To convert label file from txt format to lmdb format,

python tools/data/utils/lmdb_converter.py <txt_label_path> <lmdb_label_path> --label-only

For example,

python tools/data/utils/lmdb_converter.py data/mixture/Syn90k/label.txt data/mixture/Syn90k/label.lmdb --label-only

TextOCR

  • Step1: Download train_val_images.zip, TextOCR_0.1_train.json and TextOCR_0.1_val.json to textocr/.

    mkdir textocr && cd textocr
    
    # Download TextOCR dataset
    wget https://dl.fbaipublicfiles.com/textvqa/images/train_val_images.zip
    wget https://dl.fbaipublicfiles.com/textvqa/data/textocr/TextOCR_0.1_train.json
    wget https://dl.fbaipublicfiles.com/textvqa/data/textocr/TextOCR_0.1_val.json
    
    # For images
    unzip -q train_val_images.zip
    mv train_images train
    
  • Step2: Generate train_label.txt, val_label.txt and crop images using 4 processes with the following command:

    python tools/data/textrecog/textocr_converter.py /path/to/textocr 4
    
  • After running the above codes, the directory structure should be as follows:

    ├── TextOCR
    │   ├── image
    │   ├── train_label.txt
    │   └── val_label.txt
    

Totaltext

  • Step1: Download totaltext.zip from github dataset and groundtruth_text.zip or TT_new_train_GT.zip (if you prefer to use the latest version of training annotations) from github Groundtruth (Our totaltext_converter.py supports groundtruth with both .mat and .txt format).

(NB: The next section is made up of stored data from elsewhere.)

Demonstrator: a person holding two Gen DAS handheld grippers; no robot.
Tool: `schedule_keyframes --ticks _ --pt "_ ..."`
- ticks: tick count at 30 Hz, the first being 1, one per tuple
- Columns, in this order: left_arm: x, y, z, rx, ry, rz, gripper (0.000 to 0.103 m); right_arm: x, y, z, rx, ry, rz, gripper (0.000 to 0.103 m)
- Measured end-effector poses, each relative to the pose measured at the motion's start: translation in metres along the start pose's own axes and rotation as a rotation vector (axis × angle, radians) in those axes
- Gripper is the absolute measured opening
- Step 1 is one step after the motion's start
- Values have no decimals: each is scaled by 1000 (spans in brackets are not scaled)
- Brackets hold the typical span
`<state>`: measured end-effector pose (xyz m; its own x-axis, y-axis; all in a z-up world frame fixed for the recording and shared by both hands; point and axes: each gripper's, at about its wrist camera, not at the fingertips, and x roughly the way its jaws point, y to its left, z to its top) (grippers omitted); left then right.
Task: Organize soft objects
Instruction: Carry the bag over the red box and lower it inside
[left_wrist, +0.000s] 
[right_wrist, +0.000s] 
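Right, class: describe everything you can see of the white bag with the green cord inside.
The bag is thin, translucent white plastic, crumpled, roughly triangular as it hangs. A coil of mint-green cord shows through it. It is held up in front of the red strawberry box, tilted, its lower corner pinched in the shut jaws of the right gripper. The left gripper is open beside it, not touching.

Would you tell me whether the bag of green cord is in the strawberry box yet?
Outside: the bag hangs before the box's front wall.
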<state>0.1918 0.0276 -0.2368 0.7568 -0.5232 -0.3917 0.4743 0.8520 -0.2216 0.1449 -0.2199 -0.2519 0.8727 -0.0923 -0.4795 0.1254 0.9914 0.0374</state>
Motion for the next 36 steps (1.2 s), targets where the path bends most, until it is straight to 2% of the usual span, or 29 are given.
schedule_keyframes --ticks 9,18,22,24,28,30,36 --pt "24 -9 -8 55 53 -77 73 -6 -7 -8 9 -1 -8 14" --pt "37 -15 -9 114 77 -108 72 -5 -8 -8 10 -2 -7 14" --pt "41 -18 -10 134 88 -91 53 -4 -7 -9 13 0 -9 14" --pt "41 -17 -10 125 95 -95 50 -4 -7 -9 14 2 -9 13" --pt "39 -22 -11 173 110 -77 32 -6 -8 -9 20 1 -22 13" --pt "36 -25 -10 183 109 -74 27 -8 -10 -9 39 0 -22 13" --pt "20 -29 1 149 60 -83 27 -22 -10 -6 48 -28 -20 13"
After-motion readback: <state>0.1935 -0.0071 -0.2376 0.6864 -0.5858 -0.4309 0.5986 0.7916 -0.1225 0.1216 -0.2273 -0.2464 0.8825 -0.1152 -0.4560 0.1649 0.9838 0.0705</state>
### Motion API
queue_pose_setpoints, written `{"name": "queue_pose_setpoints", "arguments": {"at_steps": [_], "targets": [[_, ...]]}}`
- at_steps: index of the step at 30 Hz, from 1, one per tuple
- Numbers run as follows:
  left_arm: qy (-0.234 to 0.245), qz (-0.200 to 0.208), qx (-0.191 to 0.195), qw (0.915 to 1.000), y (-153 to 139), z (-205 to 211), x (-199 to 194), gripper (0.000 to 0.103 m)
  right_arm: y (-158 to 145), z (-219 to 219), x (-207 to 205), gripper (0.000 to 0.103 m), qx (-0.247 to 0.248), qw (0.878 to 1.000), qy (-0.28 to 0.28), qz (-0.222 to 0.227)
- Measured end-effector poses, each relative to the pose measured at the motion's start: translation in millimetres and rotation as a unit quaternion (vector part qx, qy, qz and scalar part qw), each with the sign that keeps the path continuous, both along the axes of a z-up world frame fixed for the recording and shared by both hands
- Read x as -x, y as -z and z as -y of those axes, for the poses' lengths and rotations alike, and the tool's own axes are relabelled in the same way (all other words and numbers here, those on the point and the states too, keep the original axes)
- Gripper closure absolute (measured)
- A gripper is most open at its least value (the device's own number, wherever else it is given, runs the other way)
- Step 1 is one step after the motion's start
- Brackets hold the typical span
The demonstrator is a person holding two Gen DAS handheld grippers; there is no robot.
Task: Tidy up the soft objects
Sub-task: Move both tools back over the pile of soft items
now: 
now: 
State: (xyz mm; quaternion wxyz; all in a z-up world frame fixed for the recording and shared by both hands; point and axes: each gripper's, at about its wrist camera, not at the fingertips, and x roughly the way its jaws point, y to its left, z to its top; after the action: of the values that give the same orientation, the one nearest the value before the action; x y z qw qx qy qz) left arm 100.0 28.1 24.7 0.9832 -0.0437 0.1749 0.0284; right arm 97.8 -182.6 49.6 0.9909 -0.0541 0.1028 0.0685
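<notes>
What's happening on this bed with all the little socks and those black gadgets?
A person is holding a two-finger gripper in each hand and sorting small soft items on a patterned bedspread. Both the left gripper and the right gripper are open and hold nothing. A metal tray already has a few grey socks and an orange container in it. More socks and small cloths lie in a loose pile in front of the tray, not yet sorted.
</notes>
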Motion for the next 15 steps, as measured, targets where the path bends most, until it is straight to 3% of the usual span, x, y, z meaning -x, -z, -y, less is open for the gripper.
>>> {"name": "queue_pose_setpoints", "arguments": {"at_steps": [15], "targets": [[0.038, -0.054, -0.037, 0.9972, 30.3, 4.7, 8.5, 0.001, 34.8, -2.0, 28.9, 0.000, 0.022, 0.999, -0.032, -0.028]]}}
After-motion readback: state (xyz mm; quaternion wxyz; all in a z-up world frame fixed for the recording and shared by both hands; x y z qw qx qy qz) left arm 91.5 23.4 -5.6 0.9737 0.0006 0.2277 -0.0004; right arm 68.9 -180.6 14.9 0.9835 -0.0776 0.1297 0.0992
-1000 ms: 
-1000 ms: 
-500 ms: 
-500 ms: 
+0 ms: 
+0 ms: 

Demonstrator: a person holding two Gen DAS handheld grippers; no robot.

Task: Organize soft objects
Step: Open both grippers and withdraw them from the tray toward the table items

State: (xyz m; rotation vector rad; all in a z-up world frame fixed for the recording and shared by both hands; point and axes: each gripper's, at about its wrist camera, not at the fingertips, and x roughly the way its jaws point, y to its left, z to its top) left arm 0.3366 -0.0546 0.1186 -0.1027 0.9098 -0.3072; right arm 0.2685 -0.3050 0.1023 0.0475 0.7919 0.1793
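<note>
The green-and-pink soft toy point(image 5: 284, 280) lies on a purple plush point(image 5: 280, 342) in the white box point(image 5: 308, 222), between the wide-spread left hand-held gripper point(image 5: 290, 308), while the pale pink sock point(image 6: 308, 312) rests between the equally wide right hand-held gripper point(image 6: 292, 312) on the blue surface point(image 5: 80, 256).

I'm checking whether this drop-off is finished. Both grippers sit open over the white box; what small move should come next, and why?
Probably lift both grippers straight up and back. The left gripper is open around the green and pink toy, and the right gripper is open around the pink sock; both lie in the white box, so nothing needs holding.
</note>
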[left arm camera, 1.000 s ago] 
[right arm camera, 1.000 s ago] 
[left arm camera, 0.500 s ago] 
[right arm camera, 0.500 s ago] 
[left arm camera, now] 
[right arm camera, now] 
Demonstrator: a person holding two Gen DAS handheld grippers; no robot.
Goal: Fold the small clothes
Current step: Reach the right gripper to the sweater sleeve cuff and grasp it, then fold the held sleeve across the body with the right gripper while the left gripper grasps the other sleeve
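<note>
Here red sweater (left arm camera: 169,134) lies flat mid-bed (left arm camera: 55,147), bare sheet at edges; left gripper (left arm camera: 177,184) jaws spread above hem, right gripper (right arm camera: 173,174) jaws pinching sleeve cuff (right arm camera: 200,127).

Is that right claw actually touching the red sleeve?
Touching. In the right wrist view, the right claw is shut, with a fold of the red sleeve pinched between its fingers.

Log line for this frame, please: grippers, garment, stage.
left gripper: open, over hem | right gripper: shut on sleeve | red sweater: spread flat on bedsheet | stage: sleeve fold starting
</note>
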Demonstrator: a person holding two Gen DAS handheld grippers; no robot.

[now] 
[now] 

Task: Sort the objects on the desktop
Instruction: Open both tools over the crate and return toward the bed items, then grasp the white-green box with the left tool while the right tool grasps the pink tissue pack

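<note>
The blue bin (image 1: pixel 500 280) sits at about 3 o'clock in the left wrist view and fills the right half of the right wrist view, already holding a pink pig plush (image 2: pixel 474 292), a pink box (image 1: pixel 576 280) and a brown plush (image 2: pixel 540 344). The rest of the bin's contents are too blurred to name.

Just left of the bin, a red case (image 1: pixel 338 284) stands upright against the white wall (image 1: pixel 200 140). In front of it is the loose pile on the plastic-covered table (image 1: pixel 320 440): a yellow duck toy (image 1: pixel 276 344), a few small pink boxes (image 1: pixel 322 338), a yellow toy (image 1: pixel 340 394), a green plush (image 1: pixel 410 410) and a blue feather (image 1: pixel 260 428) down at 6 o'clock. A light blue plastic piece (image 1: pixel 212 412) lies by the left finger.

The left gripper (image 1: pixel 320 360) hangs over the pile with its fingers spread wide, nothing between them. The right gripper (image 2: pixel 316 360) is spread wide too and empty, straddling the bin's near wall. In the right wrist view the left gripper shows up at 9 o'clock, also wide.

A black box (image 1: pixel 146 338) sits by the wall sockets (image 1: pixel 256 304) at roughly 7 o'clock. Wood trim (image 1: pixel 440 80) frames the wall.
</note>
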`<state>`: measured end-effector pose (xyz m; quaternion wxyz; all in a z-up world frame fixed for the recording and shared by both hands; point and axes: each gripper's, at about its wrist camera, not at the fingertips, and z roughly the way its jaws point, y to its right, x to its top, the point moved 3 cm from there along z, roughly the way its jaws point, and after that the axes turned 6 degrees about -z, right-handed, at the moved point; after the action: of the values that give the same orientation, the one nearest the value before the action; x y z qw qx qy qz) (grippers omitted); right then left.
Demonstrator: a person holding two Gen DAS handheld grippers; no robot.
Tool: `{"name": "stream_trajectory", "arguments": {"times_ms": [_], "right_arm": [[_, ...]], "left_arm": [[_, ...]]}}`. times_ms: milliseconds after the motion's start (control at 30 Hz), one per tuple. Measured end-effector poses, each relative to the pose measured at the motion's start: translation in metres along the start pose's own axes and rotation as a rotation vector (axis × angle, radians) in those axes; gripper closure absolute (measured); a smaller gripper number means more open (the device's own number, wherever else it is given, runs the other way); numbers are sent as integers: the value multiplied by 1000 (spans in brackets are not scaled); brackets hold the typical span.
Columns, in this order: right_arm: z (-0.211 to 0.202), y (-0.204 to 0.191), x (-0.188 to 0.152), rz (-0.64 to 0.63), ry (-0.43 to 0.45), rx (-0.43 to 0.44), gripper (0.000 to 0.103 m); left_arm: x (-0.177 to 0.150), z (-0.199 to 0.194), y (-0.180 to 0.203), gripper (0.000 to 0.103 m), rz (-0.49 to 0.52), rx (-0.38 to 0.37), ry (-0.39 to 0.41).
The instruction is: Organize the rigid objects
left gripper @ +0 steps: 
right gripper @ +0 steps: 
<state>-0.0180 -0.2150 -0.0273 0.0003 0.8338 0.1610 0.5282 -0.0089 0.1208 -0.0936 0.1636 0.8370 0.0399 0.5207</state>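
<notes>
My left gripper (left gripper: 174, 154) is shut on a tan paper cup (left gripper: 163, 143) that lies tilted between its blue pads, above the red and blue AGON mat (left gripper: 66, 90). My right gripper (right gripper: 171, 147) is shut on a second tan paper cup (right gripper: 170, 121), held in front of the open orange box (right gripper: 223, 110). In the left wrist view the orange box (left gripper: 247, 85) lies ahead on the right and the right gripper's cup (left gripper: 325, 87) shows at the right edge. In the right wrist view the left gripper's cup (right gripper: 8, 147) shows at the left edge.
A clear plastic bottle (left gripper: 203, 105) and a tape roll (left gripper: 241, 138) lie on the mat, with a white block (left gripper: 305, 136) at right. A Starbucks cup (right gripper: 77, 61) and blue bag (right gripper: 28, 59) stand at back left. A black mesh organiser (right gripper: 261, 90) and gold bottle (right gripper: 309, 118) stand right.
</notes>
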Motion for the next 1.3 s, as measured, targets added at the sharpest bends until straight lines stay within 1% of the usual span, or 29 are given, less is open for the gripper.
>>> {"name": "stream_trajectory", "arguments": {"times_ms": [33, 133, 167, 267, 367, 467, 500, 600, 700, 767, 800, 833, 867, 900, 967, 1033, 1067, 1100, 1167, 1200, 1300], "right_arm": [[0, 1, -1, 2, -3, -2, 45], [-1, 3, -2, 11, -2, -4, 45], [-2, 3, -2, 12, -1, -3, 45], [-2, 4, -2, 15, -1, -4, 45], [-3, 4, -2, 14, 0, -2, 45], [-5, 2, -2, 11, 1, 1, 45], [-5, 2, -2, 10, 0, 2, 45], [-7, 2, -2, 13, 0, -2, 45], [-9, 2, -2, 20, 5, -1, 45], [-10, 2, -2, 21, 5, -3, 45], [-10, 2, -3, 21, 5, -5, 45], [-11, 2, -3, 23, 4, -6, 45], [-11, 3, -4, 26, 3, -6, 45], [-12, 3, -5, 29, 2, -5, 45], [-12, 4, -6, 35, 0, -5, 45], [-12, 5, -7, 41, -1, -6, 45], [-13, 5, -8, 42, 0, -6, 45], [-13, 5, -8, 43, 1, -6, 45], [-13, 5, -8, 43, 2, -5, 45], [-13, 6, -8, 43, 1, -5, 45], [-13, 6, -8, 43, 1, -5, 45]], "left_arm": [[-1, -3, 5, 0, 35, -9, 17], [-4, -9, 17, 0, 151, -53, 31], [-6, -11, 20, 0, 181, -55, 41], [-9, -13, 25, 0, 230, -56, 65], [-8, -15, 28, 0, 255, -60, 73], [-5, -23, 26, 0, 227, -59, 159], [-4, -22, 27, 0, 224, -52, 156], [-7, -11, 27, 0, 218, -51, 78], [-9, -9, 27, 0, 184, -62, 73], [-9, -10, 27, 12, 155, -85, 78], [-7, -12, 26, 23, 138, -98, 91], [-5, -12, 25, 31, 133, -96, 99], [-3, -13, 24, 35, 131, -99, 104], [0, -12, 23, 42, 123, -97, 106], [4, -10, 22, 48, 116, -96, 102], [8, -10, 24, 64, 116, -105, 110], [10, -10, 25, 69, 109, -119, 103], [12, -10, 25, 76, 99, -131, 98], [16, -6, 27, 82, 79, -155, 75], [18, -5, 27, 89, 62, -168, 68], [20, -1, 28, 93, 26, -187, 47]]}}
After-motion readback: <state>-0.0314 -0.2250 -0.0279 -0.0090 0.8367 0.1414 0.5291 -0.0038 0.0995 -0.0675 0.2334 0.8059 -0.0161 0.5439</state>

    mkdir totaltext && cd totaltext
    mkdir imgs && mkdir annotations
    
    # For images
    # in ./totaltext
    unzip totaltext.zip
    mv Images/Train imgs/training
    mv Images/Test imgs/test
    
    # For legacy training and test annotations
    unzip groundtruth_text.zip
    mv Groundtruth/Polygon/Train annotations/training
    mv Groundtruth/Polygon/Test annotations/test
    
    # Using the latest training annotations
    # WARNING: Delete legacy train annotations before running the following command.
    unzip TT_new_train_GT.zip
    mv Train annotations/training
    
  • Step2: Generate cropped images, train_label.txt and test_label.txt with the following command (the cropped images will be saved to data/totaltext/dst_imgs/):

    python tools/data/textrecog/totaltext_converter.py /path/to/totaltext
    
  • After running the above codes, the directory structure should be as follows:

    ├── totaltext
    │   ├── dst_imgs
    │   ├── train_label.txt
    │   └── test_label.txt
    

OpenVINO

  • Step1 (optional): Install AWS CLI.

  • Step2: Download Open Images subsets train_1, train_2, train_5, train_f, and validation to openvino/.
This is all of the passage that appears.